Le sentiment d'être privé d'enfance

Rapidement, Alex se sent isolé des jeunes de son âge. « Je n'avais aucun ami de mon âge, aucune communication constante avec eux. Il n'y avait que des gens plus vieux, plus matures, alors que je voulais juste m'amuser, être un enfant », se souvient-il. Cette prise de conscience le pousse à réfléchir à son avenir. « Mon futur avec ma mère, c'était le travail, personne de mon âge, pas de pièce d'identité, pas de passeport, rien de normal. En Angleterre, je pourrais avoir des papiers et aller à l'université. Il semblait y avoir beaucoup plus d'opportunités là-bas que de rester coincé dans une montagne pour le reste de ma vie », raconte-t-il.

Une évasion préparée mentalement

Pendant des années, Alex fantasme son départ à travers les films. Mi-décembre 2023, il passe à l'action avec seulement 50 euros, un manteau, un sac à dos et son skateboard. « J'ai pris mon skateboard pour m'en servir comme siège pour ne pas m'asseoir par terre, et j'ai même dormi dessus à un moment », se souvient-il.

Dans la nuit du 13 décembre, un chauffeur livreur le prend en stop dans l'Aude et le dépose à la gendarmerie de Revel (Haute-Garonne). C'est la fin de six années d'errance. Alex est rapatrié en Angleterre.
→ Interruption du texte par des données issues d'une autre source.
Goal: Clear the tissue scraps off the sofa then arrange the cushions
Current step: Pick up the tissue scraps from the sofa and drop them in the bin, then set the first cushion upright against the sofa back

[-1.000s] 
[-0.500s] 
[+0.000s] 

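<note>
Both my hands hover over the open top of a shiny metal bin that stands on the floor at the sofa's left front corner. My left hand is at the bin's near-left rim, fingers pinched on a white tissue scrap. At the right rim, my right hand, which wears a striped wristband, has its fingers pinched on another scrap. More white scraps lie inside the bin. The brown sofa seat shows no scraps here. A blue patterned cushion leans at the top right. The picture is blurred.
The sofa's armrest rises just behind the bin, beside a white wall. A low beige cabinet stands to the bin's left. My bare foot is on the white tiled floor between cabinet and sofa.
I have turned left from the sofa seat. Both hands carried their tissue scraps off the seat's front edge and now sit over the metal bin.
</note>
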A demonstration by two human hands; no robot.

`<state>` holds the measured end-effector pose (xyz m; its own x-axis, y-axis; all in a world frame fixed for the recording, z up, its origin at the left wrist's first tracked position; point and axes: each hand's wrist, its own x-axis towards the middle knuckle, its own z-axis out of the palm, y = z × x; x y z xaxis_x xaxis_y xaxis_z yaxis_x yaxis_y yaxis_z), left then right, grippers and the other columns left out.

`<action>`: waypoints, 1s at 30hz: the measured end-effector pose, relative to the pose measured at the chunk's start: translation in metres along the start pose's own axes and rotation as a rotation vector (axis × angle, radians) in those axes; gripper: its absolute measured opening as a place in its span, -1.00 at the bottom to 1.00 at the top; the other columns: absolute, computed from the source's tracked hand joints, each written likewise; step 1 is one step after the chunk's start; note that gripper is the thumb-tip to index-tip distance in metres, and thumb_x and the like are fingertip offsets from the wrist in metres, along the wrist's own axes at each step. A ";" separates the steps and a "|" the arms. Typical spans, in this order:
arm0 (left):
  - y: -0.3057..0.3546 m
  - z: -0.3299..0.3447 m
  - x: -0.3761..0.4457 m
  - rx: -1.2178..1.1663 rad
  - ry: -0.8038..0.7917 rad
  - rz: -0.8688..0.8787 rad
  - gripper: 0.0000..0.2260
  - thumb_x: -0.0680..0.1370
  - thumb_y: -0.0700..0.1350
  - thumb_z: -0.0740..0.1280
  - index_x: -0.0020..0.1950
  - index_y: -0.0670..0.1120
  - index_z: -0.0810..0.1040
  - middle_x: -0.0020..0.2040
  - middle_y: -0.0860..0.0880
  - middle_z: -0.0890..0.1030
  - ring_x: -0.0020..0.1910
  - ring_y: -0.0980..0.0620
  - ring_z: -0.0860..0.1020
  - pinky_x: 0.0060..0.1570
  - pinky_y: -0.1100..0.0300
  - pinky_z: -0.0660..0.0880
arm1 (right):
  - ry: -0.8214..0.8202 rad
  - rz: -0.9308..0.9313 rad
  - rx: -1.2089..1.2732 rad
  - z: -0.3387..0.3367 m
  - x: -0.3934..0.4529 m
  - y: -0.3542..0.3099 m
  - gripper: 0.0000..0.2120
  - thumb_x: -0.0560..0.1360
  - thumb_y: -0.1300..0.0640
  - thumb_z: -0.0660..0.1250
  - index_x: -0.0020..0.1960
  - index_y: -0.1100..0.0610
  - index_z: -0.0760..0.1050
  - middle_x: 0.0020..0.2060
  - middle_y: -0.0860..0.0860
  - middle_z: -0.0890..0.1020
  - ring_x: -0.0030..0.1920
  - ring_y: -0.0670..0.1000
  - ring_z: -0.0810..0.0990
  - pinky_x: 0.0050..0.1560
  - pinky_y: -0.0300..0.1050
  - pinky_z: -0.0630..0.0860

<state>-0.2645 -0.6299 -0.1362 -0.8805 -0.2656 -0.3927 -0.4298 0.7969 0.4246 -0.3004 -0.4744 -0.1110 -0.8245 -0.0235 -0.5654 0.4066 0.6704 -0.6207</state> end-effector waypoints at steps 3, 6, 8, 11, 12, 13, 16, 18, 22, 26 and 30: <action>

Une nouvelle vie et des retrouvailles avec la normalité

Sur le moment, Alex ne réalise pas l'ampleur médiatique de son histoire. Ce n'est qu'en entendant son nom à la radio qu'il comprend. Les semaines suivantes sont un « flou total ». « Tout était nouveau, même entendre des sirènes de police ou entendre les gens parler anglais dans la rue. C'était étrange », se rappelle-t-il.

Aujourd'hui, Alex a retrouvé ses marques. Il a été à l'université, s'est fait des amis, a rencontré sa compagne et est même devenu père. « J'ai fait tout ce que je voulais », confie-t-il. Quant à sa mère et son grand-père, les contacts sont très limités. « Pas vraiment. Je ne peux pas parler à mon grand-père. Avec ma mère, nous avons de très rares communications par téléphone, c'est très épisodique », conclut-il.